Required work → Start at the line with "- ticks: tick" in the records below, stop at the line with "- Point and", and return every line in that span exactly, the two end lines included.

Records contained in a dataset:
[Start of section]

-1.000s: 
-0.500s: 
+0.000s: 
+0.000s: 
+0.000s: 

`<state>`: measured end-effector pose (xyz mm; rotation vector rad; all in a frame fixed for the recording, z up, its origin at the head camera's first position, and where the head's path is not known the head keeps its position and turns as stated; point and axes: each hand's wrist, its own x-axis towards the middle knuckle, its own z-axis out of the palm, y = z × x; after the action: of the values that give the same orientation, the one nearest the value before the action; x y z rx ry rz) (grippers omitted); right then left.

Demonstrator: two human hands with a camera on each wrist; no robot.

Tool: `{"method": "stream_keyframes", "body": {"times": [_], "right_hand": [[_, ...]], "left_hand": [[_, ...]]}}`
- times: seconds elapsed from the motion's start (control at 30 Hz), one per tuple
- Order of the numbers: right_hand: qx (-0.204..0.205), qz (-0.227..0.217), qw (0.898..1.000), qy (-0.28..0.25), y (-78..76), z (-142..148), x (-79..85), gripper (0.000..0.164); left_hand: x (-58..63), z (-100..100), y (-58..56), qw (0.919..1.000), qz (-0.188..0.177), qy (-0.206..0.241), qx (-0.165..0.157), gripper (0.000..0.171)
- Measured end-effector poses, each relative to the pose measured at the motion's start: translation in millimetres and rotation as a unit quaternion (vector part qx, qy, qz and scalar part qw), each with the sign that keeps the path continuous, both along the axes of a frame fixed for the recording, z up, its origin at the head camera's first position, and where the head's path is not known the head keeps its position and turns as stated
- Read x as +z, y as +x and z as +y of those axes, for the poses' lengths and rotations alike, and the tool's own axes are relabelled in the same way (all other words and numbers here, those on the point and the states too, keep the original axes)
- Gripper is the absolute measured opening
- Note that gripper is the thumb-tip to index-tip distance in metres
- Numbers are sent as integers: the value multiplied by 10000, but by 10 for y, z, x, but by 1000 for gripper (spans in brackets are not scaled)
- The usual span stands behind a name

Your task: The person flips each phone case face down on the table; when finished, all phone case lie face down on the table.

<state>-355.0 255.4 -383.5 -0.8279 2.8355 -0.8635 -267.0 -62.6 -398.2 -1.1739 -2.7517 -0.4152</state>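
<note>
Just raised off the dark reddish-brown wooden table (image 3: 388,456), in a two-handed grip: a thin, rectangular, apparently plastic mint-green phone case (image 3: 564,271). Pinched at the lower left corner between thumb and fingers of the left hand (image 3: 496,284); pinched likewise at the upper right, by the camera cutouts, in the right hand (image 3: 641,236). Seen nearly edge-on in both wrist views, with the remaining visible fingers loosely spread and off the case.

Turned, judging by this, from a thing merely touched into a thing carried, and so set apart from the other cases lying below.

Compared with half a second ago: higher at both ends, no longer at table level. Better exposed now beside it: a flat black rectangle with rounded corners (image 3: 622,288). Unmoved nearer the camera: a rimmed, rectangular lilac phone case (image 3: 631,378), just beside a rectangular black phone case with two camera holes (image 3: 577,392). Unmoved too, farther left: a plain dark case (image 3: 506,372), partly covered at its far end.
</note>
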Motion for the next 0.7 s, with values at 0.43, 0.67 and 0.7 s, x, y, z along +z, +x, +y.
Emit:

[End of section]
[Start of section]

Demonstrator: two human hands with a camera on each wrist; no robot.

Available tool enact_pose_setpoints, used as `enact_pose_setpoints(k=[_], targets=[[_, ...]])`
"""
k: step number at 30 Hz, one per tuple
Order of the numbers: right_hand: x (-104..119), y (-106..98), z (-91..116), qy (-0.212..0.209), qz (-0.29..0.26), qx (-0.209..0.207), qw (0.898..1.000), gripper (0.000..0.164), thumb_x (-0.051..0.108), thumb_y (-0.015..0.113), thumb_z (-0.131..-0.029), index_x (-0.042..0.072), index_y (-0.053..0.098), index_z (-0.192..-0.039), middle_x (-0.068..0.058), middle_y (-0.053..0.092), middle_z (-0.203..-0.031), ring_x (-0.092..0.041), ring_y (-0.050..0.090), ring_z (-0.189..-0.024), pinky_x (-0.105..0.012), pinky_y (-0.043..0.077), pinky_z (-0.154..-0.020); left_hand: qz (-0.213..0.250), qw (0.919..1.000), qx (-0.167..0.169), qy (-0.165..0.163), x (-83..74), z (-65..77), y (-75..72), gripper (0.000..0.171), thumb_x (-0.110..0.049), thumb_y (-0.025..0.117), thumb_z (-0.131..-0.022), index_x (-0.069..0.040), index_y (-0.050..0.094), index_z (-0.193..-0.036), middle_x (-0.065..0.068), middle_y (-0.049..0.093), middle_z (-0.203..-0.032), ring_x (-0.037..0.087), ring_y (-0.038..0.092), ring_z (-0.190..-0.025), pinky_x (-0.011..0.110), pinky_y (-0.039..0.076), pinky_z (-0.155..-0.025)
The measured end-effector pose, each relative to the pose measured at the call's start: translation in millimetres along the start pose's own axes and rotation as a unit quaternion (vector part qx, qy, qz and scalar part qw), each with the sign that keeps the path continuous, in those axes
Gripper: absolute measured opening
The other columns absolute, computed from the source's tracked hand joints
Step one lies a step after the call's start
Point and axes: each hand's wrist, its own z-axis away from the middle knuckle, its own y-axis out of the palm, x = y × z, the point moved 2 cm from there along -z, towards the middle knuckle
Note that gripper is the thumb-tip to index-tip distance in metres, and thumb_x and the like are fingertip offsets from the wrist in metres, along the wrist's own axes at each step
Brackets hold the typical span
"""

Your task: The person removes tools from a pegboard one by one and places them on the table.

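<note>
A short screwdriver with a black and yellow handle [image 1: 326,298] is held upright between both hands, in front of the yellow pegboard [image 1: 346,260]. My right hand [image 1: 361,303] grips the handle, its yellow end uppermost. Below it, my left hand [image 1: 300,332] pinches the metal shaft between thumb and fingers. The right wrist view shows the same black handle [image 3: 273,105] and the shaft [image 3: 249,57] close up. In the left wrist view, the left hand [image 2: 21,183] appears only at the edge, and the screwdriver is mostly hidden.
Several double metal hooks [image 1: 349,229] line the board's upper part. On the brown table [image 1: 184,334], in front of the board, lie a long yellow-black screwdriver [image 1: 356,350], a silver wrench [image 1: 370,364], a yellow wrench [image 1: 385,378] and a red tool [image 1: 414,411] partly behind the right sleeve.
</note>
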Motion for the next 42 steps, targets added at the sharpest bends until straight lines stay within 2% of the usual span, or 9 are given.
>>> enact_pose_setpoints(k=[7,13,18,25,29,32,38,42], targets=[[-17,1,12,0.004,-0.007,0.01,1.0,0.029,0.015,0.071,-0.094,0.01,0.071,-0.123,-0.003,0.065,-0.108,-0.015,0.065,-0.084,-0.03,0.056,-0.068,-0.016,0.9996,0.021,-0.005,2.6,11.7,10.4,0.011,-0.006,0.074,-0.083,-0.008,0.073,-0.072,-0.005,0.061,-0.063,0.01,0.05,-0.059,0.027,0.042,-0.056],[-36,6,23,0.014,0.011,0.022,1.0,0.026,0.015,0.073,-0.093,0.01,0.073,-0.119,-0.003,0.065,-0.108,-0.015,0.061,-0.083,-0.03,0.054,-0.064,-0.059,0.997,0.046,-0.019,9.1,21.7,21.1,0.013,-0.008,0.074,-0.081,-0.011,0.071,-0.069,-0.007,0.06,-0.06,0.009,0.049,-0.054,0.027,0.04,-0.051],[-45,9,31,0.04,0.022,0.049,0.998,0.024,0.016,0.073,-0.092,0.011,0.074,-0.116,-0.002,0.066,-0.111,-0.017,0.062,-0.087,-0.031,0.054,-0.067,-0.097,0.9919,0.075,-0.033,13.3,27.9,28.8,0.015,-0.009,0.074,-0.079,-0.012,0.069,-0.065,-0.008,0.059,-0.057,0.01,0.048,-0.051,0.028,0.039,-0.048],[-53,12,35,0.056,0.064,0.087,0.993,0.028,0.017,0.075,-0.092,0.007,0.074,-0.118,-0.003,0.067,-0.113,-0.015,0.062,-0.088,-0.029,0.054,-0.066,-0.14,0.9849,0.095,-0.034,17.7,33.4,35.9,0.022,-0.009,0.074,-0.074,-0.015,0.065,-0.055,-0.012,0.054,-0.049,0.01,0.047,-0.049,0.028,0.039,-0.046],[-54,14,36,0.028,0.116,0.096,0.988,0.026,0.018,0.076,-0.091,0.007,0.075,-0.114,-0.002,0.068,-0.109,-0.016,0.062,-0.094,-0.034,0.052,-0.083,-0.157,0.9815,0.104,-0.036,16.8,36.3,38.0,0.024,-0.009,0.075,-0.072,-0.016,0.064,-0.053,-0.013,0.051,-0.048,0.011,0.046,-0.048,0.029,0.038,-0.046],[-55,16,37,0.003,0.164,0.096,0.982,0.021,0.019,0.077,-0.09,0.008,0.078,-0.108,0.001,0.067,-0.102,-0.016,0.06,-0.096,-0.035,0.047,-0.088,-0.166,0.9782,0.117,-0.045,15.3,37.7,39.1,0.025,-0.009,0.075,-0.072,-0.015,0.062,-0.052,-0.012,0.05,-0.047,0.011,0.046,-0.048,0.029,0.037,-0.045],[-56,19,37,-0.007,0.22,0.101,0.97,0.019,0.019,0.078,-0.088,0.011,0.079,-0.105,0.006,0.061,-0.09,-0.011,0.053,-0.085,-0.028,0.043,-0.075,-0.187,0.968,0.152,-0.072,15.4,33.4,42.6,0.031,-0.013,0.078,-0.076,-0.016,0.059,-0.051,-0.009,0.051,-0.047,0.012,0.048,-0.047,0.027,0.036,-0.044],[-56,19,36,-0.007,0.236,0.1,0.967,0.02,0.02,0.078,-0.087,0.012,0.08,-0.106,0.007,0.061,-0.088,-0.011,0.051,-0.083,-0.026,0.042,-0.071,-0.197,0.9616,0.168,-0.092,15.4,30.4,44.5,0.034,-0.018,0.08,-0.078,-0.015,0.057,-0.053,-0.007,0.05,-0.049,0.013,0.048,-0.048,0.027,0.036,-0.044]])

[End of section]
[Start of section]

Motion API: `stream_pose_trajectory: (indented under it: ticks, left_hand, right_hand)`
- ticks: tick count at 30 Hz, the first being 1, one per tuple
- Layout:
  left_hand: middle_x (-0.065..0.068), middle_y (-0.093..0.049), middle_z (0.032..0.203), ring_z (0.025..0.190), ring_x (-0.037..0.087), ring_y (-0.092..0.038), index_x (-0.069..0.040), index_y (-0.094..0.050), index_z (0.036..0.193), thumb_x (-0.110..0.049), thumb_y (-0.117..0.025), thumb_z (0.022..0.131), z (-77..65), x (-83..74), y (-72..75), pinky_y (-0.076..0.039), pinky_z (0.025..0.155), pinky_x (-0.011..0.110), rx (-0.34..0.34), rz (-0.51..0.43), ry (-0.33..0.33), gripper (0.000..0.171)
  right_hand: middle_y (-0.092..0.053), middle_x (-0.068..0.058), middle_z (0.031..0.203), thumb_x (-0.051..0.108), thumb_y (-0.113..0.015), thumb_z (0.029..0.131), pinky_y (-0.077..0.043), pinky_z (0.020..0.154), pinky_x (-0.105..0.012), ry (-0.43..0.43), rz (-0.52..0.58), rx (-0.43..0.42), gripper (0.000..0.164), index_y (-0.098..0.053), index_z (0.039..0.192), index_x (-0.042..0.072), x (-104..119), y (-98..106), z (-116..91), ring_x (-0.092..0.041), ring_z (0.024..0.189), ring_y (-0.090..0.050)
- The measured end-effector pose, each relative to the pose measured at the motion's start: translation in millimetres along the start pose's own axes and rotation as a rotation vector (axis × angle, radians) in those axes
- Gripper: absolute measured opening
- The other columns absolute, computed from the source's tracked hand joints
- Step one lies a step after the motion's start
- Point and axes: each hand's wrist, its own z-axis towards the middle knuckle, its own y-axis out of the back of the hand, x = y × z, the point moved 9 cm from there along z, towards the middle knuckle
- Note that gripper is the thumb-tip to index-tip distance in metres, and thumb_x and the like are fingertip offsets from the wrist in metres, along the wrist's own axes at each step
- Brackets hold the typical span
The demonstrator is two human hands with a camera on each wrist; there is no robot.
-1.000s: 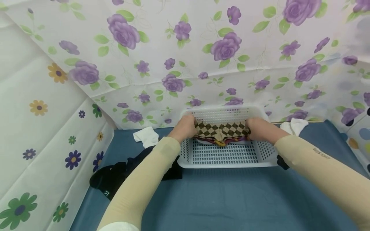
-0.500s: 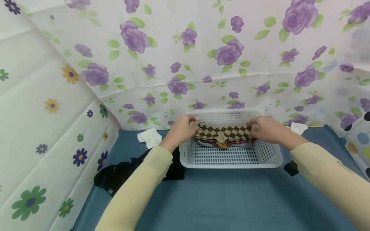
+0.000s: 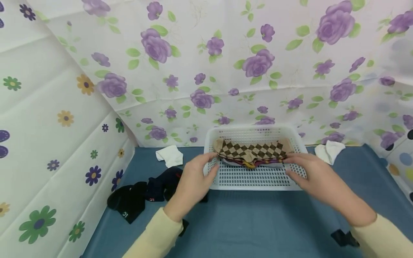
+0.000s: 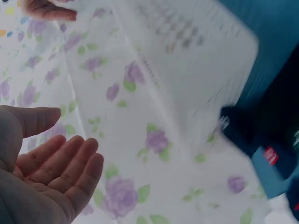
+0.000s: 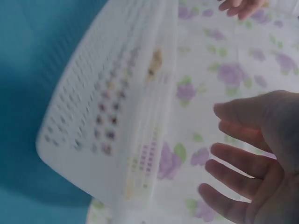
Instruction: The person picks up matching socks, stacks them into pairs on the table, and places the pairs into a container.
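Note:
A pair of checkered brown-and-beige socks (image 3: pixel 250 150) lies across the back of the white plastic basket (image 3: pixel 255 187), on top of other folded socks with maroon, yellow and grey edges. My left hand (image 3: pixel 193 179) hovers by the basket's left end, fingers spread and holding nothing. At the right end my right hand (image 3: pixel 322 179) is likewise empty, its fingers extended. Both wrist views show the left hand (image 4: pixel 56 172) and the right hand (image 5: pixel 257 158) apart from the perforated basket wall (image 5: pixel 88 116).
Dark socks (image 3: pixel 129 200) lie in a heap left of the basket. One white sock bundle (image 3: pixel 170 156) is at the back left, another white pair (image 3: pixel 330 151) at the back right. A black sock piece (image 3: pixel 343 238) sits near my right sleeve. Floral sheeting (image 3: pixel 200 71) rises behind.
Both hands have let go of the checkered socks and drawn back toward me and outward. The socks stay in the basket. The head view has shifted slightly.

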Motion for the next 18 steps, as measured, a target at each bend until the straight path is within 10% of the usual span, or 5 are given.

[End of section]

Written solution →
- ticks: tick count at 30 Hz, the first being 1, one per tuple
- Layout:
  left_hand: middle_x (-0.065..0.068), middle_y (-0.093..0.049), middle_z (0.032..0.203), ring_z (0.025..0.190), ring_x (-0.037..0.087), ring_y (-0.092..0.038), index_x (-0.069..0.040), index_y (-0.094..0.050), index_z (0.036..0.193), thumb_x (-0.110..0.049), thumb_y (-0.117..0.025), thumb_z (0.022..0.131), z (-77..65), x (-83..74), y (-72..75), pinky_y (-0.076..0.039), pinky_z (0.025..0.155), pinky_x (-0.011..0.110), rx (-0.34..0.34), rz (-0.51..0.43), ry (-0.33..0.33), gripper (0.000..0.171)
  right_hand: middle_y (-0.092..0.053), middle_x (-0.068..0.058), middle_z (0.031..0.203), thumb_x (-0.051..0.108), thumb_y (-0.113..0.015), thumb_z (0.029..0.131), pinky_y (-0.077..0.043), pinky_z (0.020..0.154), pinky_x (-0.105..0.012), ry (-0.43..0.43), rz (-0.52..0.58), rx (-0.43..0.42), gripper (0.000..0.164), index_y (-0.098..0.053), index_z (0.039..0.192), index_x (-0.042..0.072), x (-104..119), y (-98..106), z (-116..91), ring_x (-0.092..0.041), ring_z (0.024..0.189), ring_y (-0.090..0.050)
- The measured end-effector pose, each relative to the pose measured at the motion's start: translation in millimetres along the start pose's own axes and rotation as a rotation vector (axis × angle, radians) in those axes
- Gripper: absolute measured opening
- The other columns absolute, computed from the source's tracked hand joints
- Step one lies a step after the motion's start
- Point and axes: each hand's wrist, its own z-axis towards the middle knuckle, its own y-axis out of the back of the hand, x = y × z, the point moved 9 cm from there along z, towards the middle knuckle

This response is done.